Ray is in an unique position. He has a senior that wants to be on the court, but he knows the long-term health of White is more than important.

“We have had to pull him back and tell him to slow down,” Ray said. “With him rushing back, I have told him that I do not want him to walk with a limp for the rest of his life just to play a few basketball games in high school, no matter what it means to him.”

Ray and Lento echoed what White meant to the team with his natural leadership abilities.

“I have coached basketball at some level for 23 years now and I can count on one hand the kids that have had his mentality and his toughness,” Ray said. “There has only been two or three others that I would put in that category that Jordan has. Those kids are special.”

Ray noted that White was elected a captain before the season, with the team not knowing if White would ever even see the floor.

“With him not even being able to play, the kids still voted him a captain, which tells you the leadership he projects,” Ray said. “He is not a real vocal guy, but you can lead different ways. He leads by example and is out there pushing himself to the maximum of what he is able to do.”

White had just two receptions for 27 yards and two rushes for 13 yards during the football season — both against Gibsonburg. He also had 11 tackles, 19 return yards, and one interception — an interception that will forever live as White’s final high school football play of his career.

“Jordan is a natural leader and he works hard,” Lento said. “He is a selfless leader and he is going to do what you need him to do for the team. He rarely missed anything and he just does things the right way. When you have a kid like that, it is special and makes your job as a coach easier.”

White also found himself in a highlight video for Lakota’s fall sports season.
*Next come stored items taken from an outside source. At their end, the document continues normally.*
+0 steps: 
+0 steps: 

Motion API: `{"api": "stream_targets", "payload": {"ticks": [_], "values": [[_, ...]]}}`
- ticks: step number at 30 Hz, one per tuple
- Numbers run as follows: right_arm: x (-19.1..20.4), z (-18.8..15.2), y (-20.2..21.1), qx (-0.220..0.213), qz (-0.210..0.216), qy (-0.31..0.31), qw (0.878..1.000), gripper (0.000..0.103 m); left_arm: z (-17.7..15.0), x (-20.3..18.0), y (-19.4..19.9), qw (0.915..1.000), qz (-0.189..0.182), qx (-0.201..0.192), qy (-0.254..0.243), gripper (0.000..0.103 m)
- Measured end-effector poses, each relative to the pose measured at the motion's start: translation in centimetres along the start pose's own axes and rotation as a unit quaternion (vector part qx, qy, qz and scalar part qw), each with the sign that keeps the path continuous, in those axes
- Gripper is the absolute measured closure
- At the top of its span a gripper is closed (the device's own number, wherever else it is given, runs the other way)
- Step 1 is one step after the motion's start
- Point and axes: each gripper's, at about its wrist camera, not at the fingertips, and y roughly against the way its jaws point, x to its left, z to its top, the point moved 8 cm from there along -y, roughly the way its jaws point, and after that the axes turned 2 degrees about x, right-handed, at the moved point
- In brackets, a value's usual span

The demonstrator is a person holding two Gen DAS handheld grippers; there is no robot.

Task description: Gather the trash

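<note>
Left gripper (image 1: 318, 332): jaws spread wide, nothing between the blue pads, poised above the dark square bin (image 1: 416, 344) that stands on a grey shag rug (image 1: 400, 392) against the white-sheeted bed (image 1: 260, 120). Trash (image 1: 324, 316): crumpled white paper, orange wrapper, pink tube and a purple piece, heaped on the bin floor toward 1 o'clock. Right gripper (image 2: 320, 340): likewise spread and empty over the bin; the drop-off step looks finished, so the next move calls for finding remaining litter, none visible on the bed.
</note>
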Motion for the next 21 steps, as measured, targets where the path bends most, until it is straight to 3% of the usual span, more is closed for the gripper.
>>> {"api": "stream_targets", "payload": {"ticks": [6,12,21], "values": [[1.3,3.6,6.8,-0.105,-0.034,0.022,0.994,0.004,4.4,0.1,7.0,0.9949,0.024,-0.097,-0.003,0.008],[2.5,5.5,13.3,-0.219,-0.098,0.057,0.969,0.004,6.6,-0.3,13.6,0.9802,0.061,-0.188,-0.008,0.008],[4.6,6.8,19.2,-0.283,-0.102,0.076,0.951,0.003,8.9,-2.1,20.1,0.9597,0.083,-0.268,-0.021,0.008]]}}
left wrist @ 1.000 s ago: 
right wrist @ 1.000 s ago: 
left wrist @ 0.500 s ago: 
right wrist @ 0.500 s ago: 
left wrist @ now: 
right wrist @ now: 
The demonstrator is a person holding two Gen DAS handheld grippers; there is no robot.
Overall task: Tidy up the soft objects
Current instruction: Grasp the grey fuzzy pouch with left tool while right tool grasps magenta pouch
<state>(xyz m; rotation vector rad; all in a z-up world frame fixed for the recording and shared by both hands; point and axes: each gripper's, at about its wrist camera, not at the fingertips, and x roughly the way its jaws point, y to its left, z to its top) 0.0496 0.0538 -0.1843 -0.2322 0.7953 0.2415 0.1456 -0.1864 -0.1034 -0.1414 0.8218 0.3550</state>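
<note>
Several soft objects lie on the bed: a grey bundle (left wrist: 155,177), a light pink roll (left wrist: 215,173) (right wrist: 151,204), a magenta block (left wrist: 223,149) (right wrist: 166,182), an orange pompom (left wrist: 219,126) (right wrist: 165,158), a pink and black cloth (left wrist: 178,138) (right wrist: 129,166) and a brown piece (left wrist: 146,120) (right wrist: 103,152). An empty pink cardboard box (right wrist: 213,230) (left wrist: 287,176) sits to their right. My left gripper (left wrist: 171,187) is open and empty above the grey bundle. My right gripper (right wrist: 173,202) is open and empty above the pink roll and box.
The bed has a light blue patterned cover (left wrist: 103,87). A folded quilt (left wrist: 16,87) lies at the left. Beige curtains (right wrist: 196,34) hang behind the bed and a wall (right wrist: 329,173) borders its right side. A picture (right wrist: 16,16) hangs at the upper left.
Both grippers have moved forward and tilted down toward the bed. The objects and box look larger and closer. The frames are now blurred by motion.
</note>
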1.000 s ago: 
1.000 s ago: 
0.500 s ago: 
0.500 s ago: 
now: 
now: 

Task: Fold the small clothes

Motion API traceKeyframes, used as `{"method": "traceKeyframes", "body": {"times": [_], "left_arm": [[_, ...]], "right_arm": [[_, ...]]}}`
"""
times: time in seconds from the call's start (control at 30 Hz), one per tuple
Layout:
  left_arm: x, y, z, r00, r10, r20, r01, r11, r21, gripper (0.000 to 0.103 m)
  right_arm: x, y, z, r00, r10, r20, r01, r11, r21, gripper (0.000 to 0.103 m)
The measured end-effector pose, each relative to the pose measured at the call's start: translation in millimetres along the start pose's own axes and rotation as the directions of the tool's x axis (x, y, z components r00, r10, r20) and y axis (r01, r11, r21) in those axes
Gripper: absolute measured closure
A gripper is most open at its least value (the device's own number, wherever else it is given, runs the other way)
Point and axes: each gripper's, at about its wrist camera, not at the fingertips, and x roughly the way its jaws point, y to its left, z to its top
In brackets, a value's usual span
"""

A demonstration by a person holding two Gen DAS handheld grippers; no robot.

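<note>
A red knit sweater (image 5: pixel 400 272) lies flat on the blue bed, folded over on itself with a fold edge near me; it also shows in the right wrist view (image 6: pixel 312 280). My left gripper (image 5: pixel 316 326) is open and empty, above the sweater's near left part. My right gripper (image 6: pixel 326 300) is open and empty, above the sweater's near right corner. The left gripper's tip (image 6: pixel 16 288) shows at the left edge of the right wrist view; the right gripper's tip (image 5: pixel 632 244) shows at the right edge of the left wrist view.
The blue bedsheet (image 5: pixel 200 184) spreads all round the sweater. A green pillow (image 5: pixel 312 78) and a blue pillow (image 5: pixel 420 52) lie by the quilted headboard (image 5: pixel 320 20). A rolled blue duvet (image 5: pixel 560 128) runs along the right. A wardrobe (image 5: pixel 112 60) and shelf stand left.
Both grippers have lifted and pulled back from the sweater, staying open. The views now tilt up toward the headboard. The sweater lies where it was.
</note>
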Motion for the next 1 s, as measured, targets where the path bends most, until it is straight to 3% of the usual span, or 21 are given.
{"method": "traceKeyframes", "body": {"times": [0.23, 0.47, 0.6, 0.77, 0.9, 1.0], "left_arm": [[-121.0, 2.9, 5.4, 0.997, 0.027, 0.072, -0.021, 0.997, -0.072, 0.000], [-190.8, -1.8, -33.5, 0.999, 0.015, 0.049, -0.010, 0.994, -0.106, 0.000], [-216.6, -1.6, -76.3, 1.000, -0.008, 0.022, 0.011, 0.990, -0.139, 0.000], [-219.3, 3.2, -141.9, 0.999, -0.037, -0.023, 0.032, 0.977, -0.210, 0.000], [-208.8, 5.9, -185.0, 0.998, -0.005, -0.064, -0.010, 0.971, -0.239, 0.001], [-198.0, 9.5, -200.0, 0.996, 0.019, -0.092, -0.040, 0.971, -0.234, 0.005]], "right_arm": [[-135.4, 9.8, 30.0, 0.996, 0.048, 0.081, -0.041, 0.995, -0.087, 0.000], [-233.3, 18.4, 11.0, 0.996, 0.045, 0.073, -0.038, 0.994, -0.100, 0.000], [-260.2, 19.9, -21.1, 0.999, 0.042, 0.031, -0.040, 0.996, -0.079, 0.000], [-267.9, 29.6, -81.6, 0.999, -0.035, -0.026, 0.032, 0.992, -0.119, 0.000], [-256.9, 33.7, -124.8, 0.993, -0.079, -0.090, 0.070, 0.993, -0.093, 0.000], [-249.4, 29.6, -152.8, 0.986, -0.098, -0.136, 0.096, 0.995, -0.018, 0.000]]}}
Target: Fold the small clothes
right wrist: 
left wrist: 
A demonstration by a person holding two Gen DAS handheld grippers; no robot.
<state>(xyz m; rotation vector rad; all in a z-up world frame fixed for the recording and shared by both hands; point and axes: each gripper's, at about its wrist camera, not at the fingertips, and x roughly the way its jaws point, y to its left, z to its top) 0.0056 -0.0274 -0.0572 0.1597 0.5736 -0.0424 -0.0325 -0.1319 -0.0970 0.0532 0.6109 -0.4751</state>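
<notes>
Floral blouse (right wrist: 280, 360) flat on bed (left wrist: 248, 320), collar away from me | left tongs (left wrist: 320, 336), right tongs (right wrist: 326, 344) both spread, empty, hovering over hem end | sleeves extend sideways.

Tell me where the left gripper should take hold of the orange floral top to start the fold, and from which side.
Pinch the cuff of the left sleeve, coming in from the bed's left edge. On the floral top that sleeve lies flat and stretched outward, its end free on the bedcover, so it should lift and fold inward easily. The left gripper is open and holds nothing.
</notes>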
White is shown leading the captains out onto the field for the home game against Ridgedale, which Lakota won, 63-6. Lento also had plans to put White on the field one last time in the home finale against Margaretta had Lakota been able to be in victory formation. Unfortunately for White and the Raiders, Margaretta won, 14-7.

The Raiders lost three games by a combined 14 points. Lento does not necessarily think “what if?”

“I will look anybody in the eye, and because of the type of kid he is and leader he was with our offense and defense, if we have Jordan White, we go 9-1,” Lento said. “The way the guys bonded and having him apart of that — you bring that X-factor in and having him, we are 9-1. It is fun to coach kids like that.”

For now, White is working hard to do what he can for the basketball team. He said he hopes to get some of the screws out of his ankle after basketball season to get motion in his foot before baseball.

“There is still a little bit of pain, but it is nothing too unbearable,” White said. “There is certain times when I run that it hurts. I can still play basketball the way I want.”

And all of Lakota is glad White is playing basketball.